Preferably, the cylindrical ring R of the outer diameter of 45 mm and the inner diameter of 40 mm is made in the same way as the aluminum caps Cl, C2. The PP protection plate is made of metal foil, the thickness of which must be significantly less than the reach of the particles emitted by radon and its progeny. The filter Fl must be of hydrophobic material; a layer of fiberglass with a thickness of e.g. 0.15 mm. The PN mesh is metallic and must have a large portion of its surface open.

The probe of the invention is calibrated using a calibration device. Crushed uranium ore is envisaged as the source of radon in the prepared glass chamber with a volume of 20 dm ³ . The probes of the invention are inserted into the chamber and a radial concentration of the radon is determined with a calibrated scintillation cell (volume 0.2 dm ³ ).

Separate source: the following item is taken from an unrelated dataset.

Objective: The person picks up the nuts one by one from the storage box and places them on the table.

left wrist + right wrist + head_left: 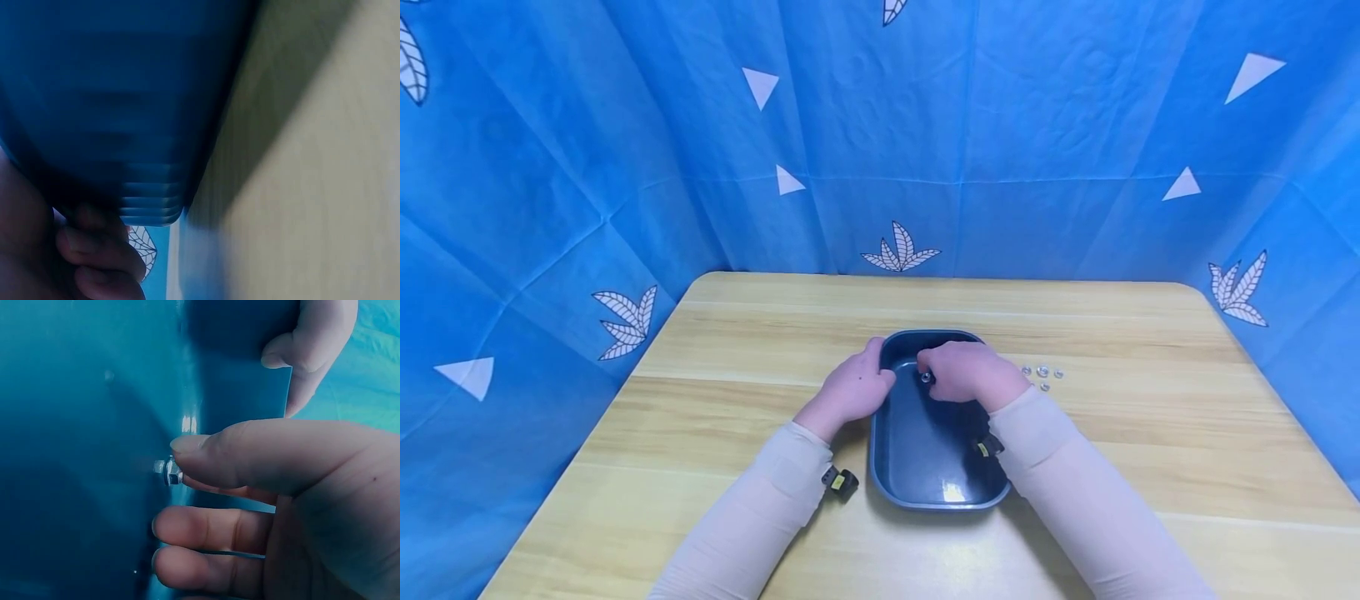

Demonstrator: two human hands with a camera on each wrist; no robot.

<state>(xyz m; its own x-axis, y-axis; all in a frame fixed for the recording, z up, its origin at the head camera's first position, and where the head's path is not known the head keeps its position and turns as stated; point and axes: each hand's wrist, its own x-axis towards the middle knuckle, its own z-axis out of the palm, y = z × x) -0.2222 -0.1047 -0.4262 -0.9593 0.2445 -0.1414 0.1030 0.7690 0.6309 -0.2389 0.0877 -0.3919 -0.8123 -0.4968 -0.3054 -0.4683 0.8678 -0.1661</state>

The probe shall be placed on a suitable object in the room in which the radon concentration in the air is to be determined. The recording of radon concentration begins when the cover of Cl. Radon diffuses through filter F into a sensitive SV space and accumulates on the surface of AC charcoal grains. but the particles of radon and its short-lived isotopes hit the detector D and leave radiation damage on its surface. The entry of radon into the probe is terminated to cover again with the Cl cover.

In the laboratory, detector D is taken from the probe, which is placed on the Cl cover and the C2 lid is removed, and is chemically or electrochemically etched to cause visible radiation damage to the radiation. These are automatically counted with the meter, but of course they can also be counted with an optical microscope. Ring R with PN shielding, filter F and activated charcoal AC is heated for a few hours at a temperature of 120 ° C in the oven, thereby regenerating activated charcoal AC. The probe of the invention is prepared for reuse by inserting a fresh detector D in the CR2 ring and covering the session with a C2 cover.

Claims (1)

Patent claim An air radon concentration meter probe equipped with a solid nuclear trace detector in which a solid nuclear trace detector D is housed inside a prismatic ring R at one end of the probe sensitive SV space, the other end of which is closed by a filter F, characterized in that the filter (F) or the protective plate (PP) is perpendicularly extended to the circumferential stop (Fl, F2) perpendicular to the longitudinal axis (A) of the ring (R) and to which the ring (R) is extending inside the two-sided skeleton activated charcoal (AC) is placed between the filter (F) and the plate (PP); it is congruent to and smaller than the filter (F), but still retained on the filter (Fl) via the filter (F). (PN) to support the filter (F) and the mesh (PN) to the edge (El) of the ring (R) extending centrally (CR1) so that the cover (Cl) is removably attached so that its the inner seal (Sl) presses against the edge (El) and onto the ring (CR1) to hold the child ktor (D) centered ring (CR2) that rests on the tile (PP) and extends to the edge (E2) of the ring (R), and that the cover (C) is removably fastened so that its the inner seal (S2) presses against the edge (E2) and against the ring (CR2).